### What is needed
Looking at the listing below, retype exactly the lines starting at the one containing "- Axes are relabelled" and ending at the one containing "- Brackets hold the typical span", both included, and nothing else.

+++

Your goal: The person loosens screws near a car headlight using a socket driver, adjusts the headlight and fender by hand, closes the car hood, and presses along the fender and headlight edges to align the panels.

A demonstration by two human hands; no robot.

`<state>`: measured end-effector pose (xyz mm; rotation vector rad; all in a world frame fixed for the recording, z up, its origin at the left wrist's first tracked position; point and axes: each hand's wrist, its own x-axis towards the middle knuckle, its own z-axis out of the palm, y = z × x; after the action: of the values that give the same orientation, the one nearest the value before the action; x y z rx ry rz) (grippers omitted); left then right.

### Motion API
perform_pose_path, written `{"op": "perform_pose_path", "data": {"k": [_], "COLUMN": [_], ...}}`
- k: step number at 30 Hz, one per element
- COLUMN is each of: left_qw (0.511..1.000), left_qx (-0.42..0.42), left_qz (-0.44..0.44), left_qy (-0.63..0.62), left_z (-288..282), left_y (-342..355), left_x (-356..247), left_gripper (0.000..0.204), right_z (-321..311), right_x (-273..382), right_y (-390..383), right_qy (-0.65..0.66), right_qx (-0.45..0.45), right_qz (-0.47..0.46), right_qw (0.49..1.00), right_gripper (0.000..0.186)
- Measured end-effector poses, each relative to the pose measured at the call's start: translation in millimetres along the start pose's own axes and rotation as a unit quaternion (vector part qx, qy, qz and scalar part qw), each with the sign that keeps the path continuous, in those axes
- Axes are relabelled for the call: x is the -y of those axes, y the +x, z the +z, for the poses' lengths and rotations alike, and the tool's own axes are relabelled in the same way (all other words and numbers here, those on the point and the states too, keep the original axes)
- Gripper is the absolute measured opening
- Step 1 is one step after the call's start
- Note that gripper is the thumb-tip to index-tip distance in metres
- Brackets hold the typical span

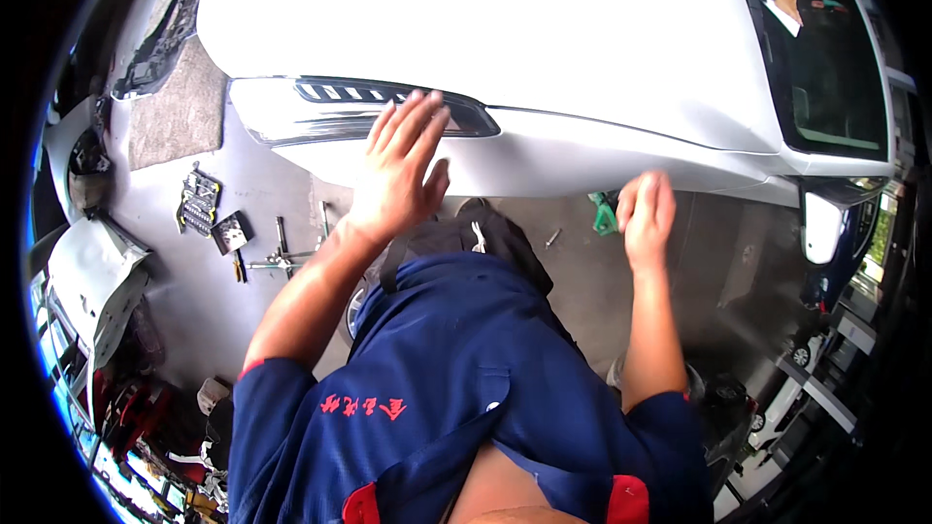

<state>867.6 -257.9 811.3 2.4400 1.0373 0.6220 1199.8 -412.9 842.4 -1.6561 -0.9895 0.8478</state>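
My left hand is open, its fingers stretched out over the headlight of a white car. Whether the fingertips touch the lens I cannot tell. Off to the right, my right hand is closed in a loose fist beside the car's white front fender; nothing shows sticking out of it. Above the headlight spreads the car's white hood. Just left of my right hand, a green object appears lower down, its kind not clear.
On the floor at left are a tool set case, a small tray and a cross-shaped metal tool. A detached white body panel stands far left. The car's side mirror sticks out at right.
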Motion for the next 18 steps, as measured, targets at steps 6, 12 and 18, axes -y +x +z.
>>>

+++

### Solution for this problem
- Axes are relabelled for the call: x is the -y of those axes, y the +x, z the +z, for the poses' lengths and rotations alike, and the tool's own axes are relabelled in the same way (all other words and numbers here, those on the point and the states too, keep the original axes)
- Gripper is the absolute measured opening
- Step 1 is one step after the call's start
- Note that gripper is the thumb-tip to index-tip distance in metres
- Brackets hold the typical span

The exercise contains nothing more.